Фото: Manu Brabo / AP
Я сделал этот снимок 3 октября 2012 года. В то утро мы с журналистом Антонио Памплиегой освещали налет, который повстанцы собирались совершить в районе Саиф-аль-Дола (Алеппо). Утро выдалось напряженным, и около десяти мы вернулись в квартиру, чтобы отсмотреть сделанную работу.
В полтретьего мы с тремя коллегами отправились в больницу, чтобы посмотреть, много ли там раненых. Был очень тяжелый день, и я подозревал, что больница будет полна. Я снимал там людей, когда внезапно увидел крупного мужчину с ребенком на руках. Я последовал за ним в отделение скорой помощи, сделал там пару снимков и удалился, чтобы не мешать докторам работать и не беспокоить раненых.

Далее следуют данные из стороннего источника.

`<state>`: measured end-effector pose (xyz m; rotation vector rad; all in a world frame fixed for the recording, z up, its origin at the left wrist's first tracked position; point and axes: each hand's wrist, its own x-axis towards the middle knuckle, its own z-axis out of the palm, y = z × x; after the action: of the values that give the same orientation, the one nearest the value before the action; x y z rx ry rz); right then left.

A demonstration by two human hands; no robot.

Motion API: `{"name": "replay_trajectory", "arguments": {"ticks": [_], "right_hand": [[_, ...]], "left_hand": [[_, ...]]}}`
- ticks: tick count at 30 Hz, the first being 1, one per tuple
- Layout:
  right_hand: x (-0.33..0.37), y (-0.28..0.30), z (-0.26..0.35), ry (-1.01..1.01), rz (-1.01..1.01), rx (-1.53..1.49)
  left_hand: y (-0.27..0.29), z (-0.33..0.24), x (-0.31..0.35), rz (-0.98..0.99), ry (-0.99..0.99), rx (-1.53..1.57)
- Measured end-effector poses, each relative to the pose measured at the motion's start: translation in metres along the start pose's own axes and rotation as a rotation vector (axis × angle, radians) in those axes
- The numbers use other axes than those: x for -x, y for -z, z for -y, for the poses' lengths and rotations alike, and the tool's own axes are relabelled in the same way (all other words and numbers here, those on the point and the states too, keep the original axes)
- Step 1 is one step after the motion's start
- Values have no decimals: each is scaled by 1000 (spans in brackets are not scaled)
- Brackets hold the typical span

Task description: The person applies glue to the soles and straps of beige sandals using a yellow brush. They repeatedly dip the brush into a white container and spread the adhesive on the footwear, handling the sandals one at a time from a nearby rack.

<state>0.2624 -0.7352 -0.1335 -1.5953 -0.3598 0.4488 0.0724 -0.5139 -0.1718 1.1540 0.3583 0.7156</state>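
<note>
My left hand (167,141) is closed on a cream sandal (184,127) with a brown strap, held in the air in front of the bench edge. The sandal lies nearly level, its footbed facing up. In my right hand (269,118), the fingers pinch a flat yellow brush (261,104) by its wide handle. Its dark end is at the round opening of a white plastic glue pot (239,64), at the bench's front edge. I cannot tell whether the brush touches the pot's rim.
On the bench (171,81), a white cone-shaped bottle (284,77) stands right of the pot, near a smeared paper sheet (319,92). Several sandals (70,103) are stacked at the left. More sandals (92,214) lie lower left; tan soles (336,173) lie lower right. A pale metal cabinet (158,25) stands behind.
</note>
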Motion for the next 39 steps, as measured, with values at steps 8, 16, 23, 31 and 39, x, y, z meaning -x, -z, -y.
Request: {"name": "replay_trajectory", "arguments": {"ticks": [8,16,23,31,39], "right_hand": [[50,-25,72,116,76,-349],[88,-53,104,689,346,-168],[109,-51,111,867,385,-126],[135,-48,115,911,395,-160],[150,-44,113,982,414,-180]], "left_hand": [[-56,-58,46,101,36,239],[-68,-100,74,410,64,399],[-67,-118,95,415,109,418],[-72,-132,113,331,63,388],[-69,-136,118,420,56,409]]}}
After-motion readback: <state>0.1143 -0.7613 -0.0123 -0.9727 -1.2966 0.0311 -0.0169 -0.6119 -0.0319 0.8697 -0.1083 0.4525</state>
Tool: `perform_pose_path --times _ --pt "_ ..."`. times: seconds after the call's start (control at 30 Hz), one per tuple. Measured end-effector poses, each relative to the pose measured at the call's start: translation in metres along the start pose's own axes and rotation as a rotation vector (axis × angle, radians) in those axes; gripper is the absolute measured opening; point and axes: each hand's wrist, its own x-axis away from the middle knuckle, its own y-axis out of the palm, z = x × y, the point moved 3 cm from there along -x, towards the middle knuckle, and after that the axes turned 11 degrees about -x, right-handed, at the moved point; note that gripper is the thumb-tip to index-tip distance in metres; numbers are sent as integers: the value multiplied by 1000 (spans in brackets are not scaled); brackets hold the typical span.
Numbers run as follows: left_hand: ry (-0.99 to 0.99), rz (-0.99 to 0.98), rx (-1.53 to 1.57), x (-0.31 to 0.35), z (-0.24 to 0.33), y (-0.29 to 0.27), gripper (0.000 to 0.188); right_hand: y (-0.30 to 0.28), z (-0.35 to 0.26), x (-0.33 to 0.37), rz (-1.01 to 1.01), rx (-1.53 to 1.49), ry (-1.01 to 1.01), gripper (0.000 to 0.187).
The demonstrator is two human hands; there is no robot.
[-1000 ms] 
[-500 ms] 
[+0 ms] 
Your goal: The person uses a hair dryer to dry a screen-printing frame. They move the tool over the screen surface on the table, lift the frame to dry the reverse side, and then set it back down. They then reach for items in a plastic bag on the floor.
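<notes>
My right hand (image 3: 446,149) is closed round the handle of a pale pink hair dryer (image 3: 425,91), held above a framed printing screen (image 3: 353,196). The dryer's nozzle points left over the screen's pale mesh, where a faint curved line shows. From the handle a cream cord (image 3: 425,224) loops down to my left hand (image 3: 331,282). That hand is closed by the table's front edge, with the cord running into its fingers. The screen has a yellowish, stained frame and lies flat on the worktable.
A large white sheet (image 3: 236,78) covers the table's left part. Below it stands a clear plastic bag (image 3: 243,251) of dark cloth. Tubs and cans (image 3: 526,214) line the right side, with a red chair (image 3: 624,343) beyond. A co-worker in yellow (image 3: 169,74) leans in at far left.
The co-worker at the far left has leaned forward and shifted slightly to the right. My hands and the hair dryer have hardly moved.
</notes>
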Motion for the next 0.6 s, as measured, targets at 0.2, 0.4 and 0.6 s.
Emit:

Холл больницы был полон — это был единственный этаж, находившийся в нормальном состоянии, и доктора помогали людям, как могли, прямо там. В какой-то момент я снова увидел того же ребенка, которого нес на руках уже другой мужчина. Он был преисполнен горя, и я подумал, что это, наверное, отец мальчика. Он нес своего сына, издавая стоны и какие-то крики. Я не очень хорошо понимаю арабский, но мне показалось, что это были жалобы. Я последовал за ним, потому что увидел, что тут может получиться очень ценный снимок. Выйдя из больницы, мужчина рухнул посреди улицы, и тогда-то я и сделал эту фотографию.
Лучшее, что ты можешь сделать в такой ситуации, — это снять человека, стараясь как можно меньше ему мешать. Понятно, что именно в такой момент сделать это тяжелее всего, но ты всегда стараешься как можно меньше вторгаться в жизнь пострадавших людей. Сделав снимок, я отошел подальше, в то время как мужчина провел там еще минут сорок, ожидая какой-нибудь транспорт — там не было ни «скорых», ничего. Он сидел на стуле на контрольно-пропускном пункте, держа ребенка на руках, но я, сделав свои первые снимки, больше не фотографировал его. Я понимал, что единственное, что ему было нужно в тот момент, — чтобы его оставили в покое, и он мог позаботиться о теле сына.